Officials at Conner Strong & Buckelew said they are confident they have met the requirements spelled out in the May 5 agreement, which — among other things — stipulated that the company relocate and/or maintain 157 retained full-time jobs, while creating 111 full-time jobs.
The firm’s new headquarters, which opened in June 2019, now serves as home for employees who previously worked in Marlton or Philadelphia. The employees are now working remotely, but the EDA relaxed rules on doing so at the start of the pandemic.
The potential EDA tax incentive, $86.24 million over 10 years, accounts for approximately one-third of the cost of opening the headquarters. NFI and the Michaels Organization also have been approved for Grow New Jersey awards of a similar size as that approved for Conner Strong & Buckelew. The EDA did not provide information on the status of their applications.
Murphy has been highly critical of the state’s tax incentive programs since he was a candidate for governor, saying they were designed to benefit bigger companies that were not likely to leave and came at a per-job saving cost that was much higher than the standard. He also questioned if the awards were based on favoritism rather than the facts — and whether the promised jobs came to be.
Murphy, in one of the first executive orders he signed after taking office, ordered a review from the state comptroller. That report — which said there were significant “oversight” problems — led to the creation of the task force in January 2019.
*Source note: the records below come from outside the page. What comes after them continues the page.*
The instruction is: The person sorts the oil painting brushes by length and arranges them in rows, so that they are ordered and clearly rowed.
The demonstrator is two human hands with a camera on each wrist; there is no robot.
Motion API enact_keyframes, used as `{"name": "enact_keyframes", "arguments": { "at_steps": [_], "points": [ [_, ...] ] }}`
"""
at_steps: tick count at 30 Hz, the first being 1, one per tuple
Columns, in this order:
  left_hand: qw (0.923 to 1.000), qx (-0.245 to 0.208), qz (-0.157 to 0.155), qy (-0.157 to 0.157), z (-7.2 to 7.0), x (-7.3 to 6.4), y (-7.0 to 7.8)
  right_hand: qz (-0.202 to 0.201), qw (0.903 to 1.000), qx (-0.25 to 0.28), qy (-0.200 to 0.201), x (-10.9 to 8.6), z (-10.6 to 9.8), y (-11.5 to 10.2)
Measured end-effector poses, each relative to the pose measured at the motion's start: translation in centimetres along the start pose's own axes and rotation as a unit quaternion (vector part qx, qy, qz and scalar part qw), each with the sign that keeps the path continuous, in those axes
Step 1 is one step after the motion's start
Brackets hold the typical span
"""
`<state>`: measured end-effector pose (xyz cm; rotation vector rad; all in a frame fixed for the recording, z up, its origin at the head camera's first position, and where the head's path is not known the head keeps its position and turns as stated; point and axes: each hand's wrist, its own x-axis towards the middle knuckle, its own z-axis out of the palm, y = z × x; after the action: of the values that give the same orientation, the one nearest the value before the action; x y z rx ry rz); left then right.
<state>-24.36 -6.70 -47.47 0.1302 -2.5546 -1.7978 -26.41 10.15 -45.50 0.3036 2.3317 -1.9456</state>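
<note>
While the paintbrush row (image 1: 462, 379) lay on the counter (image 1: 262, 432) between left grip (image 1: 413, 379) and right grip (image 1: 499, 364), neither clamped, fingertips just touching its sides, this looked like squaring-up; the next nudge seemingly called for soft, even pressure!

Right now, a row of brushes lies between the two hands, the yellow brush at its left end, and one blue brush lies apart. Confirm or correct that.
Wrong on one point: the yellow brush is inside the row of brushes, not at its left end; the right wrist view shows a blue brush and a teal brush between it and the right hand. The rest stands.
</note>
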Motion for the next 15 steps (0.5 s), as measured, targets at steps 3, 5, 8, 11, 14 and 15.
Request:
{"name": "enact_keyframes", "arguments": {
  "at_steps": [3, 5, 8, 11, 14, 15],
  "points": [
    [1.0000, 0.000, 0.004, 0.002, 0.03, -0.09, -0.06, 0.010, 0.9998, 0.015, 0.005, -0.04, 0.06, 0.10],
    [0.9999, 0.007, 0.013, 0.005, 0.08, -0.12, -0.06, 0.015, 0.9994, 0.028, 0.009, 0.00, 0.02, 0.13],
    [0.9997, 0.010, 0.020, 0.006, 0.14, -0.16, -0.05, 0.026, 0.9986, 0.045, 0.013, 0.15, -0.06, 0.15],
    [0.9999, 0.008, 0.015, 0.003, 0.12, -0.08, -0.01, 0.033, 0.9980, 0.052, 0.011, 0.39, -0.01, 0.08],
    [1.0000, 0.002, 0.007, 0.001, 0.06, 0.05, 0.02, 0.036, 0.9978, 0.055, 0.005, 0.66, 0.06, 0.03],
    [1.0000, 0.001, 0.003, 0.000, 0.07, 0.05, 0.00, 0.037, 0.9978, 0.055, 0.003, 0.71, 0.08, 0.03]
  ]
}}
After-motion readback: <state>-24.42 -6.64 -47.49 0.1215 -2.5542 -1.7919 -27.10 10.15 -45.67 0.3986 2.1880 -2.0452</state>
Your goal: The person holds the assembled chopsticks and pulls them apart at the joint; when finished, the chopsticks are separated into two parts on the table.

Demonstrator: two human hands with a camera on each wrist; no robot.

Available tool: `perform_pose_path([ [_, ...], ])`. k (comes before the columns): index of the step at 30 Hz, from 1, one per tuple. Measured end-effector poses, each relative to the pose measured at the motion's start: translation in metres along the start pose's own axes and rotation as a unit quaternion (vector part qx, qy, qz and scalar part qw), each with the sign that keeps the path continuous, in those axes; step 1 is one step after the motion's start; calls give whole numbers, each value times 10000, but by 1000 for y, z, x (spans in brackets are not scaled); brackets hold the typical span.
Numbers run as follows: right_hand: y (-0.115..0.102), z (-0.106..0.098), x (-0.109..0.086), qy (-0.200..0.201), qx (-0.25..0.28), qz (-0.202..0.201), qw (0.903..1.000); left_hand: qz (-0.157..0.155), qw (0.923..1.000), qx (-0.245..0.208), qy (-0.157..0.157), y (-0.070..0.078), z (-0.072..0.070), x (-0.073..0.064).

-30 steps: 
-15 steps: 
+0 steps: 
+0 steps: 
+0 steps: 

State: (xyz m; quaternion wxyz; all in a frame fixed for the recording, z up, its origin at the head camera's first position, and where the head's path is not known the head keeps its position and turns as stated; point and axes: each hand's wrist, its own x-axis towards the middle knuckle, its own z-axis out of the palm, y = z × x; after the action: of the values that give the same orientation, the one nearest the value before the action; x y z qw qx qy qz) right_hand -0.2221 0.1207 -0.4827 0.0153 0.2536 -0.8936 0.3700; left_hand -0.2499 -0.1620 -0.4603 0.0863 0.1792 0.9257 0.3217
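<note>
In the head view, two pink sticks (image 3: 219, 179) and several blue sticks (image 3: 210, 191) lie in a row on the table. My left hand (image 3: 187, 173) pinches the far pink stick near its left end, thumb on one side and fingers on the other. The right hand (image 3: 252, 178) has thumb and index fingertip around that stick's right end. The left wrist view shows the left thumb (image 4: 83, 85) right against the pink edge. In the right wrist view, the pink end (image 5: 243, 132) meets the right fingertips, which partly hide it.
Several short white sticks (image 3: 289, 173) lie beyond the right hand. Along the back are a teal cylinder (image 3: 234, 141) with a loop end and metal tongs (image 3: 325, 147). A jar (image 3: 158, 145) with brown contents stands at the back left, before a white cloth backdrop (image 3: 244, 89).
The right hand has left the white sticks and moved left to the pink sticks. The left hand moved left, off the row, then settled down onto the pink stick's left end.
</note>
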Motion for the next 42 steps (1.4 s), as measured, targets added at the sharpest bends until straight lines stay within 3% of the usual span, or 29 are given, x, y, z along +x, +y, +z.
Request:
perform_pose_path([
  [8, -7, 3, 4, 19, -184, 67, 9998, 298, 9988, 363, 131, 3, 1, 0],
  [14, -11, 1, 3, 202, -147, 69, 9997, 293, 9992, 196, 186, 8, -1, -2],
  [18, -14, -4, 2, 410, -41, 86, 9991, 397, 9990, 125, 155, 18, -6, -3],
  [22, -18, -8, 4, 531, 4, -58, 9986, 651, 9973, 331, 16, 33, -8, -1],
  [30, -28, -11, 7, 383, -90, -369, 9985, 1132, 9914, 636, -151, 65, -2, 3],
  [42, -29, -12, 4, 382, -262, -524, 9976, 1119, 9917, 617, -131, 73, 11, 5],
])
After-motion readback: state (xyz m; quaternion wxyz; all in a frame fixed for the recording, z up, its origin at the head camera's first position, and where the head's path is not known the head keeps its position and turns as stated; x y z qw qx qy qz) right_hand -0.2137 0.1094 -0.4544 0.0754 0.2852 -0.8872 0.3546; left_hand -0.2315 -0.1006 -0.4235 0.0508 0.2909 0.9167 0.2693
The task force took a sharp look at projects in Camden — a move some felt was a personal attack by Murphy on Norcross, which the Murphy administration consistently has denied.
Norcross fought back against the task force, testifying before the state Senate in November 2019 that “misstatements, mischaracterizations and outright mistruths” regarding the incentives Camden companies had received were having a negative impact on the city.
Norcross filed a lawsuit in May 2019, attempting to block the release of the first report, saying Murphy did not have the authority to form the task force.
That effort was denied by courts twice, including in July of this year, when an appeals court ruled the EDA did not improperly target Camden companies.
The task force’s final report, issued three days later, did not focus on Norcross. Instead, task force Chair Ronald Chen criticized the culture of the EDA.
“In administering the tax incentive programs, the EDA has fostered a permissive culture of getting to yes with applicant companies, which resulted in a predisposition of EDA personnel to approval of tax incentives, and at higher amounts when possible,” he said.
The task force said such a culture helped the EDA miss obvious red flags, including 15 different companies applying for tax breaks while saying they all were considering moving to the same office complex in New York state, just a few miles across the border.
Murphy said the final EDA Task Force report revealed an “ugly reality” of the tax incentive programs.
“I ordered this review 18 months ago based on the troubling findings in a report issued by our independent state comptroller,” he said at the time. “I knew then that our system of corporate tax incentives was not producing the promised jobs, but I had no idea of the ugly reality waiting to be uncovered.
“This administration will not tolerate fraud or self-dealing and we will ensure that every dollar of taxpayer money is spent wisely and effectively. Moving forward, any incentives offered must produce the number of promised jobs for our state.”
That’s a requirement Conner Strong & Buckelew is confident it has achieved.